• ACTION ITEM
Leaving the pictures aside, repeat every line below exactly.

• Records from a dataset
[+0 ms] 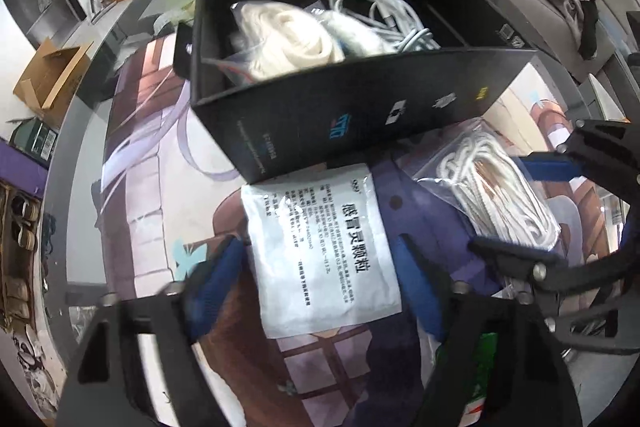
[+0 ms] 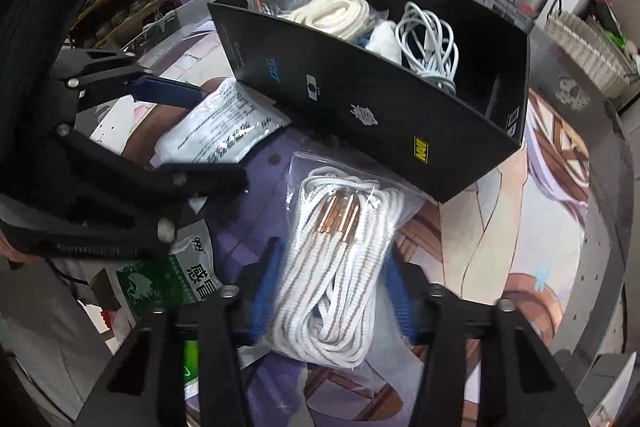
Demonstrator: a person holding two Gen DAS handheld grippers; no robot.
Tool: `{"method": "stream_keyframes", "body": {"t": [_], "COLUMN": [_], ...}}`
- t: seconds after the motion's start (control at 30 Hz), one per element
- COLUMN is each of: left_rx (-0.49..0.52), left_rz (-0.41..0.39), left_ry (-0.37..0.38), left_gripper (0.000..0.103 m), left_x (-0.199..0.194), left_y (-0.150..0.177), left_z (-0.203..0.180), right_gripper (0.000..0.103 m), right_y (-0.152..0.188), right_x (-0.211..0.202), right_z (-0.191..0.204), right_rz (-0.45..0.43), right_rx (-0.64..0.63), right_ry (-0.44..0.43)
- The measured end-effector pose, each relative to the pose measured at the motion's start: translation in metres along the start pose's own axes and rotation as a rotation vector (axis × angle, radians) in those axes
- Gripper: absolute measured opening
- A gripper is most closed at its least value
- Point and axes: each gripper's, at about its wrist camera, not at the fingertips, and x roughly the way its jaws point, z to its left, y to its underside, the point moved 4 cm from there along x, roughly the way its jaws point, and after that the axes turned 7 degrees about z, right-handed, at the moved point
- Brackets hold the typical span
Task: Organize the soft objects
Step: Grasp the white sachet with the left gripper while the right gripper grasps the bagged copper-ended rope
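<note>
The left gripper (image 1: 320,263) fingers grasp a flat white paper packet (image 1: 320,247) on the desk (image 2: 560,247). The right gripper (image 2: 328,291) fingers squeeze a clear bag of white rope (image 2: 340,267) beside the black box (image 2: 360,115).

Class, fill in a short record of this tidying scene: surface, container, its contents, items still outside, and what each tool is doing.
surface: table with a printed illustrated mat
container: black box, open top
contents: bagged cream rope, white cable
outside: white sachet, bagged white laces, green sachet
left tool: fingers either side of the white sachet; contact unclear
right tool: fingers flank the bagged white laces; grip unclear
</note>
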Motion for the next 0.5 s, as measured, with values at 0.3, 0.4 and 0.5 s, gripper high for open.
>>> {"method": "stream_keyframes", "body": {"t": [0.3, 0.4, 0.5], "left_rx": [0.025, 0.031, 0.023], "left_rz": [-0.015, -0.018, -0.017], "left_ry": [0.043, 0.043, 0.049], "left_gripper": [0.032, 0.032, 0.031], "left_x": [-0.006, -0.007, -0.01], "left_y": [0.003, 0.003, 0.005], "left_z": [0.003, 0.002, -0.005], "right_gripper": [0.037, 0.037, 0.036], "right_y": [0.005, 0.01, 0.006], "right_x": [-0.007, -0.012, -0.014], "right_z": [0.006, -0.001, -0.007], "right_rz": [-0.016, -0.018, -0.024], "right_rx": [-0.002, 0.001, 0.007], "right_ry": [0.001, -0.001, -0.011]}}
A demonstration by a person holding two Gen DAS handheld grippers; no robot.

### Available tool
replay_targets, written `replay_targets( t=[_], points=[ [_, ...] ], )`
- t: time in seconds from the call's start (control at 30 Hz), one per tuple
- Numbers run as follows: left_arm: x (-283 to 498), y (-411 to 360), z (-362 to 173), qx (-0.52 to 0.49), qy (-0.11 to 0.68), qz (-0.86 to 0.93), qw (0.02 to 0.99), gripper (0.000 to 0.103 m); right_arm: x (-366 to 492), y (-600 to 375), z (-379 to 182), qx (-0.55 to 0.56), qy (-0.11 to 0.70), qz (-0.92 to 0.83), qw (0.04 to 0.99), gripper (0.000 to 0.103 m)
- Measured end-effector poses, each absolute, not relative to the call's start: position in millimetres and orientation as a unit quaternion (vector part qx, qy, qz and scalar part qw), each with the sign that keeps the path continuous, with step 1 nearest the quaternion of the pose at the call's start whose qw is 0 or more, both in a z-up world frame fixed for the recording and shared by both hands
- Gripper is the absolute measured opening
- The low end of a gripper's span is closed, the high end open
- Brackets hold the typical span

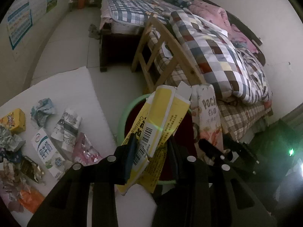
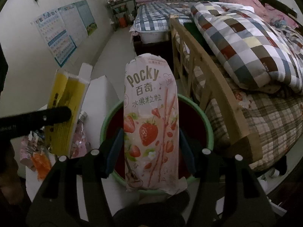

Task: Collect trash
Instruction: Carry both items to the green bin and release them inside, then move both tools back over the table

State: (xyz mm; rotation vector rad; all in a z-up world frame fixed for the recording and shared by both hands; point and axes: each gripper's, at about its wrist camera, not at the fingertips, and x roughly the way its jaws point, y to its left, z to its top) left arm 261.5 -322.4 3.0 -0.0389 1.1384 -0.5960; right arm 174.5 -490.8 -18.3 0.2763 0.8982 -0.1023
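Observation:
My left gripper (image 1: 153,147) is shut on a flattened yellow medicine box (image 1: 161,117) and holds it over the green-rimmed bin (image 1: 123,119). My right gripper (image 2: 150,138) is shut on a pink Pocky strawberry packet (image 2: 150,113) and holds it upright over the same bin (image 2: 206,124). The Pocky packet (image 1: 208,113) and the right gripper (image 1: 214,151) also show in the left wrist view, right of the yellow box. The yellow box (image 2: 64,102) and a left finger (image 2: 55,115) show at the left of the right wrist view.
A white board (image 1: 72,89) on the floor carries several pieces of trash: a yellow box (image 1: 15,121), crumpled paper (image 1: 42,109), wrappers (image 1: 66,126), an orange scrap (image 1: 30,200). A wooden bed frame (image 1: 161,43) with checked quilts (image 1: 223,53) stands right of the bin.

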Motion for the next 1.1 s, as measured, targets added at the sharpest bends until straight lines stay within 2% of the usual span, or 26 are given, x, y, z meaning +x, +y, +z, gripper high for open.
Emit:
replay_targets(
  t=[0.47, 0.53, 0.57, 0.6, 0.63, 0.67, 0.7, 0.77, 0.97, 1.1],
  points=[
    [272, -341, -19, -0.026, 0.557, -0.286, 0.779, 0.034, 176, -496, -42, 0.133, 0.455, -0.055, 0.879, 0.059],
    [275, -342, -19, -0.029, 0.557, -0.285, 0.78, 0.042, 177, -497, -43, 0.131, 0.459, -0.057, 0.877, 0.06],
    [274, -341, -19, -0.033, 0.555, -0.285, 0.781, 0.056, 178, -497, -43, 0.13, 0.46, -0.059, 0.877, 0.062],
    [275, -340, -17, -0.039, 0.551, -0.284, 0.784, 0.066, 178, -498, -43, 0.127, 0.46, -0.061, 0.877, 0.066],
    [275, -337, -15, -0.044, 0.547, -0.283, 0.787, 0.069, 177, -498, -43, 0.126, 0.459, -0.063, 0.877, 0.07],
    [276, -336, -14, -0.047, 0.544, -0.283, 0.788, 0.075, 177, -498, -42, 0.125, 0.459, -0.064, 0.877, 0.078],
    [275, -334, -12, -0.05, 0.542, -0.282, 0.79, 0.082, 175, -498, -41, 0.124, 0.456, -0.066, 0.879, 0.082],
    [275, -327, -8, -0.054, 0.537, -0.276, 0.795, 0.085, 174, -497, -39, 0.121, 0.454, -0.068, 0.88, 0.083],
    [263, -294, 9, -0.047, 0.52, -0.25, 0.816, 0.095, 169, -483, -26, 0.101, 0.448, -0.071, 0.885, 0.098],
    [246, -261, 17, -0.032, 0.513, -0.227, 0.827, 0.095, 164, -465, -16, 0.083, 0.448, -0.064, 0.888, 0.098]
  ],
)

• YOUR RESPONSE
[+0 ms] 
[+0 ms] 
Demonstrator: a person holding two Gen DAS handheld grippers; no robot.
Tool: `{"method": "stream_keyframes", "body": {"t": [_], "COLUMN": [_], ...}}`
- t: seconds after the motion's start (control at 30 Hz), one per element
- COLUMN is each of: left_rx (-0.49..0.52), left_rz (-0.41..0.39), left_ry (-0.37..0.38), left_gripper (0.000..0.103 m), left_x (-0.199..0.194), left_y (-0.150..0.177), left_z (-0.203..0.180), right_gripper (0.000..0.103 m), right_y (-0.152..0.188), right_x (-0.211..0.202), right_z (-0.191..0.204), right_rz (-0.45..0.43), right_rx (-0.64..0.63), right_ry (-0.44..0.43)
- The measured end-effector pose, each relative to the pose measured at the motion's start: translation in metres along the start pose's own axes and rotation as a rotation vector (axis × angle, radians) in those axes
- Gripper: absolute measured opening
- A gripper is most closed at its least value
- Point and axes: each gripper's, at about its wrist camera, not at the fingertips, and x roughly the way its jaws point, z to its left, y to its underside, the point moved 4 cm from there along x, roughly the way its jaws point, and after that the axes turned 7 degrees about z, right-handed, at the moved point
- Brackets hold the typical span
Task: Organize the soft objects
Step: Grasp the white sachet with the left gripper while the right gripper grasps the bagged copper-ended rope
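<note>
The left gripper (image 1: 320,263) fingers grasp a flat white paper packet (image 1: 320,247) on the desk (image 2: 560,247). The right gripper (image 2: 328,291) fingers squeeze a clear bag of white rope (image 2: 340,267) beside the black box (image 2: 360,115).

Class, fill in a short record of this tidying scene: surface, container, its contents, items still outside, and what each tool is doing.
surface: table with a printed illustrated mat
container: black box, open top
contents: bagged cream rope, white cable
outside: white sachet, bagged white laces, green sachet
left tool: fingers either side of the white sachet; contact unclear
right tool: fingers flank the bagged white laces; grip unclear
</note>
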Motion for the next 0.5 s, as measured, with values at 0.3, 0.4 and 0.5 s, gripper high for open.
>>> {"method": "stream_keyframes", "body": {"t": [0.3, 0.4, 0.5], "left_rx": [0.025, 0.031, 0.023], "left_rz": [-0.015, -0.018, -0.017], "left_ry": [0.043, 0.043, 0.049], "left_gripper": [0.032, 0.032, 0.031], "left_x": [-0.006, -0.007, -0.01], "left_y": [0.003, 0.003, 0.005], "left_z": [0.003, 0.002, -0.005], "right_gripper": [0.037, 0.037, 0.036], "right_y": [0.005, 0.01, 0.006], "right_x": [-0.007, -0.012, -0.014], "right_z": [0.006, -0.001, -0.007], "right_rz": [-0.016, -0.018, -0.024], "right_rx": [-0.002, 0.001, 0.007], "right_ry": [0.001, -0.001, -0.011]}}
A demonstration by a person holding two Gen DAS handheld grippers; no robot.

### Available tool
replay_targets, written `replay_targets( t=[_], points=[ [_, ...] ], )`
- t: time in seconds from the call's start (control at 30 Hz), one per tuple
- Numbers run as follows: left_arm: x (-283 to 498), y (-411 to 360), z (-362 to 173), qx (-0.52 to 0.49), qy (-0.11 to 0.68), qz (-0.86 to 0.93), qw (0.02 to 0.99), gripper (0.000 to 0.103 m); right_arm: x (-366 to 492), y (-600 to 375), z (-379 to 182), qx (-0.55 to 0.56), qy (-0.11 to 0.70), qz (-0.92 to 0.83), qw (0.04 to 0.99), gripper (0.000 to 0.103 m)
- Measured end-effector poses, each absolute, not relative to the call's start: position in millimetres and orientation as a unit quaternion (vector part qx, qy, qz and scalar part qw), each with the sign that keeps the path continuous, with step 1 nearest the quaternion of the pose at the call's start whose qw is 0 or more, both in a z-up world frame fixed for the recording and shared by both hands
- Gripper is the absolute measured opening
- The low end of a gripper's span is closed, the high end open
- Brackets hold the typical span


Task: Collect trash
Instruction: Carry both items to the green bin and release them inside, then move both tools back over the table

State: (xyz mm; rotation vector rad; all in a z-up world frame fixed for the recording and shared by both hands; point and axes: each gripper's, at about its wrist camera, not at the fingertips, and x roughly the way its jaws point, y to its left, z to its top) left arm 261.5 -322.4 3.0 -0.0389 1.1384 -0.5960; right arm 174.5 -490.8 -18.3 0.2763 0.8982 -0.1023
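Observation:
My left gripper (image 1: 153,147) is shut on a flattened yellow medicine box (image 1: 161,117) and holds it over the green-rimmed bin (image 1: 123,119). My right gripper (image 2: 150,138) is shut on a pink Pocky strawberry packet (image 2: 150,113) and holds it upright over the same bin (image 2: 206,124). The Pocky packet (image 1: 208,113) and the right gripper (image 1: 214,151) also show in the left wrist view, right of the yellow box. The yellow box (image 2: 64,102) and a left finger (image 2: 55,115) show at the left of the right wrist view.
A white board (image 1: 72,89) on the floor carries several pieces of trash: a yellow box (image 1: 15,121), crumpled paper (image 1: 42,109), wrappers (image 1: 66,126), an orange scrap (image 1: 30,200). A wooden bed frame (image 1: 161,43) with checked quilts (image 1: 223,53) stands right of the bin.
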
Motion for the next 1.1 s, as measured, targets added at the sharpest bends until straight lines stay within 2% of the usual span, or 26 are given, x, y, z meaning +x, +y, +z, gripper high for open.
Emit:
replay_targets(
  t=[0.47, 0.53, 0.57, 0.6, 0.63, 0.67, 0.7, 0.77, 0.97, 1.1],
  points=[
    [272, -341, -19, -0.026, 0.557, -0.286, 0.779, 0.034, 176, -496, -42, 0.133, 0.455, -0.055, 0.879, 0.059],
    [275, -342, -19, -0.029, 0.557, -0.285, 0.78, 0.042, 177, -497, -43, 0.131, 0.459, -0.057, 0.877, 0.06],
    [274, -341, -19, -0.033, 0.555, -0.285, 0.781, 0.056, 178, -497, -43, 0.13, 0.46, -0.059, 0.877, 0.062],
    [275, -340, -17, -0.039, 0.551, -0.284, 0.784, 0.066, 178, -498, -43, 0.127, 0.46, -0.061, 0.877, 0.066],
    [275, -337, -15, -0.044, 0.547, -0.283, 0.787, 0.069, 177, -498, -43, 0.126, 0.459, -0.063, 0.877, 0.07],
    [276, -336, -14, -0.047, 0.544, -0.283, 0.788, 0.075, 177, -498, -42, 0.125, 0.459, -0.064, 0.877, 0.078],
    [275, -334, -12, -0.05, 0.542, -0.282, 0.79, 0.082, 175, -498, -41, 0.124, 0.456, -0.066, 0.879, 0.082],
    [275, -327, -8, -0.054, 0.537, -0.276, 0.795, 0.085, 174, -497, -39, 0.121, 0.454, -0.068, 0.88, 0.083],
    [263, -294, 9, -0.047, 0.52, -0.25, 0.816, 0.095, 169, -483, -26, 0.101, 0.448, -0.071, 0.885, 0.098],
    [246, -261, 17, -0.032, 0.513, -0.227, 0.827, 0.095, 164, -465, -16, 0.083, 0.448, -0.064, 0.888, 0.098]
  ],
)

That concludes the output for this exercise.